→ WHAT THE TASK REQUIRES
Give back the whole listing below exactly.
*** GIVEN INFORMATION Section Begins ***
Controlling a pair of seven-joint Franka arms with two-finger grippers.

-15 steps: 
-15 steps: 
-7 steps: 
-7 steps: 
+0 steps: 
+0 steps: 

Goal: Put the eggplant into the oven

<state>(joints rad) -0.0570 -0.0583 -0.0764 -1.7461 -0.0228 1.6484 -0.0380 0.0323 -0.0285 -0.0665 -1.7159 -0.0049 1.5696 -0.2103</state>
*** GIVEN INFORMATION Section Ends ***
→ REPLY
Controlling a pair of seven-joint Franka arms with two-finger grippers.

-15 steps: 
-15 steps: 
-7 steps: 
-7 steps: 
+0 steps: 
+0 steps: 

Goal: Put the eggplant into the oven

<state>(joints rad) -0.0570 -0.0583 -0.0764 -1.7461 -0.0228 1.6484 -0.0380 0.0323 -0.0285 -0.0665 -1.7159 -0.0049 1.5696 -0.2103</state>

The exercise has nothing more to it.